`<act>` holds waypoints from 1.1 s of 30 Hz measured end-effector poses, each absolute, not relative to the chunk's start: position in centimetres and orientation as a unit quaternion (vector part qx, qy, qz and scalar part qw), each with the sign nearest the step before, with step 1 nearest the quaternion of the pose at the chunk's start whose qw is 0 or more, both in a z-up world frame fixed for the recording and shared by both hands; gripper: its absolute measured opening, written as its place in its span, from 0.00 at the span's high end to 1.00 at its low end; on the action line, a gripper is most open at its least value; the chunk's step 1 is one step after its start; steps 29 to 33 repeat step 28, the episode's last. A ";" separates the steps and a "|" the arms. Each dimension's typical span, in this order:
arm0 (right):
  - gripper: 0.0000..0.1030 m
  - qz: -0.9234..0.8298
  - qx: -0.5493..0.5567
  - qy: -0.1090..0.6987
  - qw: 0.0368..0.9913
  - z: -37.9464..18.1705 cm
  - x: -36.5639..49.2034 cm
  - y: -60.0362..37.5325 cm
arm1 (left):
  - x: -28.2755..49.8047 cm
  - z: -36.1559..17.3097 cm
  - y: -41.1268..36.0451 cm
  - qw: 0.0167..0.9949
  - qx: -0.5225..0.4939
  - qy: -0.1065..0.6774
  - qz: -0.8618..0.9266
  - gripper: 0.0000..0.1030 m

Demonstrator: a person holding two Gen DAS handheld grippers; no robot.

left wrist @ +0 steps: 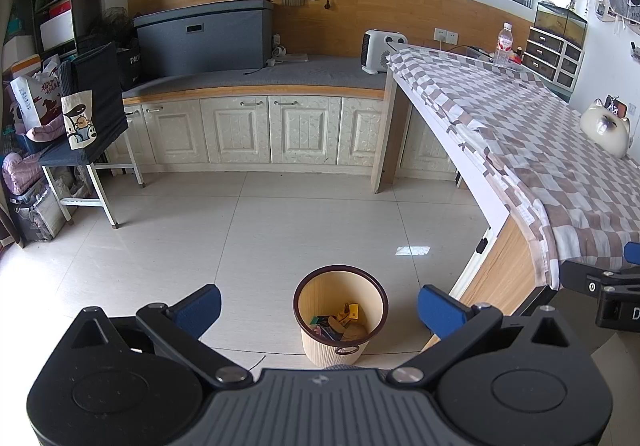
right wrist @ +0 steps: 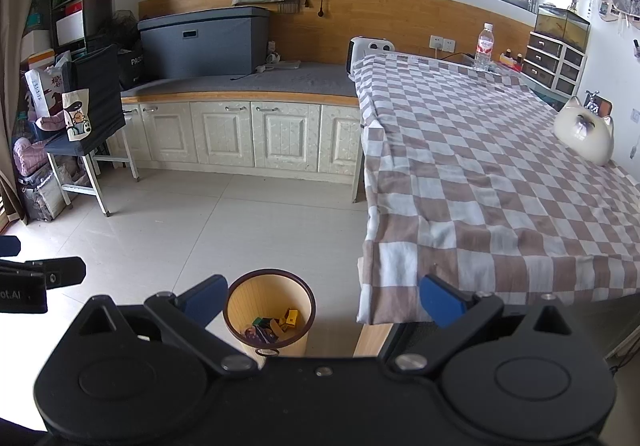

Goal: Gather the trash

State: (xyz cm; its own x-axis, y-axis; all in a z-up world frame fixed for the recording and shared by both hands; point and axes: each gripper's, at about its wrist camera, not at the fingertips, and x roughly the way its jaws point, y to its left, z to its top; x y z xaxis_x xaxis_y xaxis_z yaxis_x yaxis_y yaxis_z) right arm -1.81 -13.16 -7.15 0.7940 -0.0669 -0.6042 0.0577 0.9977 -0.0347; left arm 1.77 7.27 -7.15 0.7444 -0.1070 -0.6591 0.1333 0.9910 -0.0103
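A beige ribbed waste bin (left wrist: 340,344) with a dark rim stands on the tiled floor beside the table corner; several pieces of trash (left wrist: 342,324) lie inside it. My left gripper (left wrist: 319,310) hovers open above the bin with nothing between its blue pads. In the right wrist view the same bin (right wrist: 269,314) sits low and left of centre with the trash (right wrist: 276,324) in it. My right gripper (right wrist: 324,304) is open and holds nothing, reaching over the bin and the table's near edge. Each gripper shows at the edge of the other's view.
A table under a brown-and-white checked cloth (right wrist: 500,174) fills the right side, carrying a cat-shaped ornament (right wrist: 584,136) and a water bottle (right wrist: 485,46) at the far end. White cabinets (left wrist: 256,130) line the back wall. A cluttered stool (left wrist: 86,134) stands at left.
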 end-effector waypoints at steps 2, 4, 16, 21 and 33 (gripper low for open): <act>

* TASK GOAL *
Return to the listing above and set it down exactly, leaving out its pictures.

* TASK RESPONSE *
`<act>` holds waypoints from 1.1 s of 30 Hz measured end-effector poses, each absolute, not relative to the chunk's start: position in centimetres and orientation as a unit quaternion (vector part qx, qy, qz and scalar part qw), each with the sign nearest the step before, with step 1 nearest the quaternion of the pose at the chunk's start whose qw is 0 or more, both in a z-up world frame fixed for the recording and shared by both hands; gripper: its absolute measured opening, written as its place in its span, from 0.00 at the span's high end to 1.00 at its low end; on the action line, a gripper is most open at its least value; the chunk's step 1 is one step after its start; steps 29 to 33 repeat step 28, the episode's last. A ";" separates the steps and a "|" the arms. Each dimension's typical span, in this order:
arm0 (right):
  - gripper: 0.0000..0.1030 m
  - qz: -0.9234..0.8298
  - qx: -0.5493..0.5567
  - qy: -0.1090..0.6987
  - qw: 0.0368..0.9913
  - z: -37.9464..18.1705 cm
  - x: -36.5639..49.2034 cm
  - y: -60.0362..37.5325 cm
arm1 (left):
  - x: -28.2755..49.8047 cm
  - z: -36.1559..17.3097 cm
  - y: -41.1268..36.0451 cm
  - qw: 0.0167..0.9949
  - qx: -0.5225..0.4939
  - qy: -0.1065..0.6774
  - qz: -0.8618..0.9266
  - gripper: 0.0000..0.1030 m

Demonstrator: a person holding two Gen DAS handheld grippers; no robot.

left wrist @ +0 steps: 
right wrist @ +0 steps: 

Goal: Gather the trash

State: (xyz cm; its own x-axis, y-axis; all in a z-up world frame fixed for the recording and shared by both hands; point and axes: each gripper's, at about its wrist camera, not at the fingertips, and x roughly the way its jaws point, y to its left, z to its top; x y z xaxis_x xaxis_y xaxis_z yaxis_x yaxis_y yaxis_z) right arm -1.81 -13.16 -7.15 0.7940 -0.0669 -0.6042 0.0577 0.9977 -0.0347; left arm 1.77 7.27 -7.15 0.7444 -0.1070 -0.6591 0.1333 0.9910 -0.0103
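A beige ribbed waste bin (left wrist: 340,344) with a dark rim stands on the tiled floor beside the table corner; several pieces of trash (left wrist: 342,324) lie inside it. My left gripper (left wrist: 319,310) hovers open above the bin with nothing between its blue pads. In the right wrist view the same bin (right wrist: 269,314) sits low and left of centre with the trash (right wrist: 276,324) in it. My right gripper (right wrist: 324,304) is open and holds nothing, reaching over the bin and the table's near edge. Each gripper shows at the edge of the other's view.
A table under a brown-and-white checked cloth (right wrist: 500,174) fills the right side, carrying a cat-shaped ornament (right wrist: 584,136) and a water bottle (right wrist: 485,46) at the far end. White cabinets (left wrist: 256,130) line the back wall. A cluttered stool (left wrist: 86,134) stands at left.
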 end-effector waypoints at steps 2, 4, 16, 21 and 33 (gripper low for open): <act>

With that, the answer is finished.